MINNEAPOLIS--(Business Wire)--ADC Telecommunications, Inc. (NASDAQ:ADCT) announced today the
pricing of $200 million in aggregate principal amount of Convertible
Subordinated Notes due 2015 and $200 million in aggregate principal
amount of Convertible Subordinated Notes due 2017 under an
automatically effective shelf registration statement filed with the
Securities and Exchange Commission (SEC) on December 18, 2007. In
addition, ADC granted the underwriters an option to purchase up to an
additional $25 million aggregate principal amount of the notes of each
series to cover over-allotments, if any. The 2015 notes and the 2017
notes will pay interest semi-annually at a rate of 3.50% per annum and
3.50% per annum, respectively. The notes are convertible into shares
of common stock of ADC, based on, in the case of the 2015 notes, an
initial base conversion rate of 37.0336 shares of common stock per
$1,000 principal amount of the 2015 notes and, in the case of the 2017
notes, an initial base conversion rate of 35.0318 shares of common
stock per $1,000 principal amount of the 2017 notes, in each case
subject to adjustment in certain circumstances. This represents an
initial base conversion price of approximately $27.00 per share in the
case of the 2015 notes and approximately $28.55 per share in the case
of the 2017 notes, representing a 75% and 85% conversion premium,
respectively, based on the closing price of $15.43 per share of ADC's
common stock on December 19, 2007. In addition, if at the time of
conversion the applicable stock price of ADC's common stock exceeds
the base conversion price, the conversion rate will be increased by up
to an additional 27.7752 shares of common stock per $1,000 principal
amount of 2015 notes and an additional 29.7770 shares of common stock
per $1,000 principal amount of 2017 notes, in each case as determined
pursuant to a specified formula. The notes of each series will be
subordinated to existing and future senior indebtedness of ADC.

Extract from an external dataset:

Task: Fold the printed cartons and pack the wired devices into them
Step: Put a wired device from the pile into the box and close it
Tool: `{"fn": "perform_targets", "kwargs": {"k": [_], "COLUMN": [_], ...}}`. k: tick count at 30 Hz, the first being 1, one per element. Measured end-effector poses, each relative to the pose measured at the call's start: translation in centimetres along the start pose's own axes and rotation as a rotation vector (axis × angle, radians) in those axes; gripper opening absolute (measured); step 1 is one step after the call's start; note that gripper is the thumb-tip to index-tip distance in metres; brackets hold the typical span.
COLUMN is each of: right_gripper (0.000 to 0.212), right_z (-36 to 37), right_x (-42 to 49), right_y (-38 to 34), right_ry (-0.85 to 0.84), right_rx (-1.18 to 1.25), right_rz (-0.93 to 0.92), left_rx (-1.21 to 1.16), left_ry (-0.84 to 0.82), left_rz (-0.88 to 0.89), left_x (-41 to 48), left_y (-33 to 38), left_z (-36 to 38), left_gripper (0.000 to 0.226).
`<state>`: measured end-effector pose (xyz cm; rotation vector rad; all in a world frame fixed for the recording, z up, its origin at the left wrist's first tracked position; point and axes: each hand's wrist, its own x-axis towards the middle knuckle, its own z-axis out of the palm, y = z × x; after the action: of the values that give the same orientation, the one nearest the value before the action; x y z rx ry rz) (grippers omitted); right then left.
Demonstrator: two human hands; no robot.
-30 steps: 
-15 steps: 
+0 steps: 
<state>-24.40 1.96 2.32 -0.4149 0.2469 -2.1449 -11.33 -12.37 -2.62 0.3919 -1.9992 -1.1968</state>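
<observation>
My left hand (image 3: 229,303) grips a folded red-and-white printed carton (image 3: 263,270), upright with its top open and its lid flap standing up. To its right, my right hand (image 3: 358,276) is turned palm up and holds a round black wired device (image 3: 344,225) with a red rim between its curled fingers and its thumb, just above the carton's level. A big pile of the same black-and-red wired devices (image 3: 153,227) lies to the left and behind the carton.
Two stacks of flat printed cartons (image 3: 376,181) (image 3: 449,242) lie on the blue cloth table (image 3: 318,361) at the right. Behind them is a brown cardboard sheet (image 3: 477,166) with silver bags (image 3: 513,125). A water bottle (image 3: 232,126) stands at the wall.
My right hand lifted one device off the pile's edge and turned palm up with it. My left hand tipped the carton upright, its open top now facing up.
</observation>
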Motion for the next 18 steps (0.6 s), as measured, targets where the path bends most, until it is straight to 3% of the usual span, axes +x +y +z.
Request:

ADC intends to use approximately $200 million of the net proceeds
of the offering to repurchase prior to maturity or repay at maturity
in June 2008 the outstanding $200 million aggregate principal amount
of its 1% Convertible Subordinated Notes due 2008. Any net proceeds
from the offering that are not used to repurchase or repay the 1%
Convertible Subordinated Notes due 2008 are expected to be used for
general corporate purposes and strategic opportunities, including
possible future acquisitions or investments in complementary
businesses, technologies or products. ADC may also use a portion of
the remaining net proceeds to repurchase prior to maturity or redeem,
on or after June 23, 2008, all or a portion of the outstanding $200
million aggregate principal amount of its Floating Rate Convertible
Subordinated Notes due 2013. The offering is expected to close on
December 26, 2007 and is subject to the satisfaction of customary
closing conditions.
Credit Suisse Securities (USA) LLC and Morgan Stanley & Co.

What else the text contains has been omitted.